Comment 3 Bill Nottingham 2001-01-30 21:23:50 UTC
Hmm... we could always ping the gateway, to see if it's
reachable at that address. But that's a hack.

Comment 4 Bill Nottingham 2001-01-30 21:37:36 UTC
We could certainly special-case lo to not try and add it; that would
eliminate some of the messages.

Comment 5 Bill Nottingham 2001-01-30 21:50:37 UTC
OK, here's the fix that's going into initscripts-5.60-1; it
seems correct.

Change the test from:

if [ "${GATEWAY}" != "" ]; then

to 

if [ "${GATEWAY}" != "" -a "`ipcalc --network ${GATEWAY} ${NETMASK}`" = "`ipcalc
--network ${IPADDR} ${NETMASK}`" ]; then


Comment 6 Bill Nottingham 2001-01-30 21:54:30 UTC
(of course, replace the second ipcalc call with just ${NETWORK} *thwap*)

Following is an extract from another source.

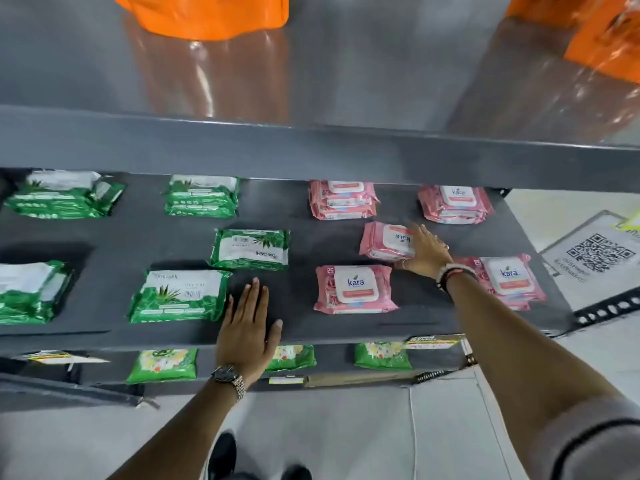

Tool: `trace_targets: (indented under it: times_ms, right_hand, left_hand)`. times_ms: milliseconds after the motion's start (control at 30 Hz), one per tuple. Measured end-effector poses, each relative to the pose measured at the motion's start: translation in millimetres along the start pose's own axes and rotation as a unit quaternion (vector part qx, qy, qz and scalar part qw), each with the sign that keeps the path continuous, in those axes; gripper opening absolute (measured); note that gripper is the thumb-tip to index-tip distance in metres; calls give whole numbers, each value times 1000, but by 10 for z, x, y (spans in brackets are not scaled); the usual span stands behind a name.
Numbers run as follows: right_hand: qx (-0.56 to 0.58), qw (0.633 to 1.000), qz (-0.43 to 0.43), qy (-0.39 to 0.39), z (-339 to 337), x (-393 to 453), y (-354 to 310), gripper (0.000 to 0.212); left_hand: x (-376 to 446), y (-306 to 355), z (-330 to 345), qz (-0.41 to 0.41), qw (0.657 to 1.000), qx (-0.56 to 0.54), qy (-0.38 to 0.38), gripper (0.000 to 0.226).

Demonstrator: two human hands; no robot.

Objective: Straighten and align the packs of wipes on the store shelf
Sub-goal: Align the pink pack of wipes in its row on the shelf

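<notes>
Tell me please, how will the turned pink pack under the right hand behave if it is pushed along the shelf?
The pink pack looks soft and foil-wrapped, so it will probably slide easily on the smooth grey shelf. It lies flat, so tipping or rolling seems unlikely. Pushed by the right hand at one edge, it may rotate or dent.

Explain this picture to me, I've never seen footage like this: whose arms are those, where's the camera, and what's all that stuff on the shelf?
There is no machine here. One wide camera sits on a person's head, looking down at their two bare arms. Before them is a dark grey metal shelf carrying soft plastic packs of wipes: green aloe-print packs on the left side, pink packs with white flip lids on the right. The left hand, with a metal wristwatch, lies flat and open on the shelf's front edge, holding nothing. The right hand is open too, its palm pressed against the side of a crooked pink pack whose label faces away. Orange bags stand on the shelf above.
</notes>
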State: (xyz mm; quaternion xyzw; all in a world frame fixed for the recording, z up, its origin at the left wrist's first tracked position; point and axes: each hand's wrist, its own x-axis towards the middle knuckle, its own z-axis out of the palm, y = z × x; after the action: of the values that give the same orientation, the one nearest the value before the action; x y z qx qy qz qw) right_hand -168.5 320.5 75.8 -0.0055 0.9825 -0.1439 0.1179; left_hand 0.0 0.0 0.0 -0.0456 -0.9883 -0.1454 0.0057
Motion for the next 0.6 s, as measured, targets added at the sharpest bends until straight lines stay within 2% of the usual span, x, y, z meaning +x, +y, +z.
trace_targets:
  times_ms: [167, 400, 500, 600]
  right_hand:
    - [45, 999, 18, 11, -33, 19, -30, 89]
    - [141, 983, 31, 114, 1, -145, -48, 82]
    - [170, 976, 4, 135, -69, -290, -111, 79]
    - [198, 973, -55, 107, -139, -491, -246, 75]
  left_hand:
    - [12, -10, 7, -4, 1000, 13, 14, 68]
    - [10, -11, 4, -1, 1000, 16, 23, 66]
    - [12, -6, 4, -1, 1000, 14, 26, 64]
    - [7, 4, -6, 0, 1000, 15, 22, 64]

Comment 7 Pekka Savola 2001-01-30 22:20:12 UTC
This doesn't exactly work, but the idea is sound.

ipcalc --network ${GATEWAY} ${NETMASK} returns something like

NETWORK=1.2.3.4

not 1.2.3.4 ;-)

There are ways to get around this, but it might be useful to add a feature in ipcalc that'd omit
NETWORK=, NETMASK= etc. too.

I did this with:

if [ "${GATEWAY}" != "" -a "`ipcalc --network ${GATEWAY} ${NETMASK}`" = "NETWORK=${NETWORK}" ]; then

and the original bug disappeared. A bit hackish.


Comment 8 Bill Nottingham 2001-01-30 22:22:45 UTC
Oops, yeah. Disregard the parenthetical comment entirely. :)

It's hackish, but it seems the quickest way to determine if you're
adding the gateway on a reasonably appropriate interface.